The Court of Justice of the European Union (CJEU) has ruled that licensees of Community trade marks (CTMs) do not need to register those licences in order to pursue others for trade mark infringement.

Facts and background to the CJEU reference

The request for a preliminary ruling concerned the interpretation of the first sentence of Article 23(1) of the Community Trade Mark Regulation (EC) no. 207/2009 (the “Regulation”).  Essentially, the CJEU was asked whether this sentence must be interpreted as meaning that a licensee of a CTM cannot bring proceedings alleging infringement of that CTM if the licence has not been entered in the Register of Community trade marks (the “Register”).

The request to the CJEU for a preliminary ruling was made pursuant to trade mark infringement proceedings in Germany between Mr Hassan and Breiding Vertriebsgesellschaft (“Breiding”).

Breiding is the holder of a licence for the CTM ‘ARKTIS’ for bedding and blankets.  The licence is not recorded in the Register, but the terms of the licence agreement between the proprietor of the CTM and Breiding stipulate that Breiding is able to assert, in its own name, rights arising from infringement of the trade mark.  Breiding sought to enforce its rights against Mr Hassan who was selling duvets by reference to the mark. The court in Düsseldorf asked the CJEU to confirm whether, as the licence was not registered in the Register, Breiding was entitled to bring infringement proceedings against Hassan, or whether this was prevented by the operation of Article 23(1) of the Regulation.

For context, the first sentence of Article 23(1) states: “Legal acts referred to in Articles 17, 19 and 22 concerning a Community trade mark shall have effects vis-à-vis third parties in all the Member States only after entry in the Register”.

The legal acts covered by Articles 17, 19 and 22 are, respectively, the transfer of a CTM, the creation of rights in rem over that mark and the grant of a licence.

CJEU judgment

The CJEU confirmed that because Breiding had the consent of the CTM owner to assert rights of enforcement (as required by Article 22(3) of the Regulation), it was therefore entitled to do so, even without the licence being registered.

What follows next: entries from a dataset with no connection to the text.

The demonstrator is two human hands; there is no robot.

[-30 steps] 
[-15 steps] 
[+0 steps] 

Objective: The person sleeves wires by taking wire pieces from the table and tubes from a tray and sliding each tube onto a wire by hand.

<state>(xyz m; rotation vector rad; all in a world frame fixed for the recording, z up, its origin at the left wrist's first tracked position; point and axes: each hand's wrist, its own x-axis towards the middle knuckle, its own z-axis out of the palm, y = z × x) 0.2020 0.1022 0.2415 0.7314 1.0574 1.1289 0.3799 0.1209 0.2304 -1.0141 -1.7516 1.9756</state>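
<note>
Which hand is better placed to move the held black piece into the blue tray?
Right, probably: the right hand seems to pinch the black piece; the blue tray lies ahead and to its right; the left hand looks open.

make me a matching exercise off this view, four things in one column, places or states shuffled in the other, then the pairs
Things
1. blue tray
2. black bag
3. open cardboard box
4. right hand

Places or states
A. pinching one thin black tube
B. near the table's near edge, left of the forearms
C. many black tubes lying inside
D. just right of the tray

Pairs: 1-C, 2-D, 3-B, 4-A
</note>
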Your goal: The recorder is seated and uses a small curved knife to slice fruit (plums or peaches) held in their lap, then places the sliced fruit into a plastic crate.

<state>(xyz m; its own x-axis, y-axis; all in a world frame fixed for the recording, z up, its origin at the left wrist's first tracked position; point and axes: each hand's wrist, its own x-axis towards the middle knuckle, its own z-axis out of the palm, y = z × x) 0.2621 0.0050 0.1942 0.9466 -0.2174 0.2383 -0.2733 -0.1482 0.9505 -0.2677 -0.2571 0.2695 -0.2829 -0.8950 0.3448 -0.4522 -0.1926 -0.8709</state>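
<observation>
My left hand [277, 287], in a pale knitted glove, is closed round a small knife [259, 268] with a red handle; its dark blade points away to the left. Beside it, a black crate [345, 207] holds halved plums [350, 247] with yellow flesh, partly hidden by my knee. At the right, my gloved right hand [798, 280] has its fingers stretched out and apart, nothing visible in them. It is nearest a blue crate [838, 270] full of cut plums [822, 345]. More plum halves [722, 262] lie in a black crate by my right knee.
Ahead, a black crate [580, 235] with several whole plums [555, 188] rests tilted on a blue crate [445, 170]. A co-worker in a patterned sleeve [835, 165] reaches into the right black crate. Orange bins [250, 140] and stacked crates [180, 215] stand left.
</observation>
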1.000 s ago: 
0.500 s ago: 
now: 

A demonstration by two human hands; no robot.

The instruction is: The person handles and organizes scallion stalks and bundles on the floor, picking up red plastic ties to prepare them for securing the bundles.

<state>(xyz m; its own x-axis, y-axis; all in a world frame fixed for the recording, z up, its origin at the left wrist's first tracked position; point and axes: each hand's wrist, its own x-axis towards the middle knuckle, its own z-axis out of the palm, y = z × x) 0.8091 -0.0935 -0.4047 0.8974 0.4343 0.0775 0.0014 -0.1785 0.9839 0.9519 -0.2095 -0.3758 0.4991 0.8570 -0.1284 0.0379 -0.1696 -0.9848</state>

The court noted that if read in isolation, Article 23(1) could be interpreted as meaning that the licensee cannot, if the licence has not been entered in the Register, rely on the rights conferred by that licence vis-à-vis third parties.  However, the court stressed the need to consider not only the wording of the provision but also the context in which the wording occurs and the objectives pursued by the rules which it is part of.  Therefore, following a detailed analysis of the Regulation, the CJEU took the view that the impact of Article 23(1) is intended to protect a person who has, or may have, rights in a CTM as an object of property.  As a result, the first sentence of Article 23(1) of the Regulation does not apply to a situation, such as that in the main proceedings, in which a third party, by infringing the mark, infringes the rights conferred by the mark.

In reaching its conclusion, the court stressed that according to Article 22(3) the only limitation on the licensee’s rights to bring infringement proceedings is the proprietor’s consent. The court also noted that pursuant to Article 22(5) of the Regulation, the licence is entered in the Register only on the request of one of the parties (rather than this being a compulsory requirement) and there was no provision within Article 22 which set out the consequences of not doing so.  This was in comparison to the clearly spelt out consequences of failure to register a transfer in Article 17(6).  The court also noted that if Article 23(1) was meant to be interpreted so prohibitively – i.e. to prevent any legal action being taken without registration – then Article 17(6) of the Regulation would serve no useful purpose.


From an English law perspective (and therefore so as far as UK registered trade marks are concerned) this situation is already envisaged in Section 25(4) of the Trade Marks Act 1994 (the “Act”).  This section expressly provides that in most circumstances a licensee cannot recover its costs if it has not registered its licence before bringing an infringement action – the implication being that there is nothing per se which prevents the licensee bringing the infringement action itself.

The only material difference between the position of licensees under the Act (governing UK registered trade marks) and the Regulation (governing CTMs) is that under the Act a non-exclusive licensee may bring an infringement action if either the licence itself provides express permission to do so, or if the licensee makes a request of the proprietor to bring an action and the proprietor either fails to do so within two months or otherwise refuses. Under the Regulation, unless the licence agreement permits, it is only exclusive licensees that may bring an infringement action in their own name if the proprietor does not do so “within an appropriate period” once given “formal notice” of the alleged infringement.

As made clear by the CJEU’s decision, what Article 23 of the Regulation is really seeking to protect is a party that has acquired rights in a registered CTM without knowledge that the mark has previously been the subject of a transfer, security or licence. The ‘legal act’ that does not take effect is the act of, in this case, licensing itself – i.e. any future acquirer of the trade mark will take it free of the licence if it is not registered (and, according to the second sentence of Article 23(1), provided that the third party does not have actual knowledge of the licence).   However, as the CJEU’s decision has confirmed, what this does not mean is that a third party is safe from an infringement action being brought against it by an unregistered licence holder.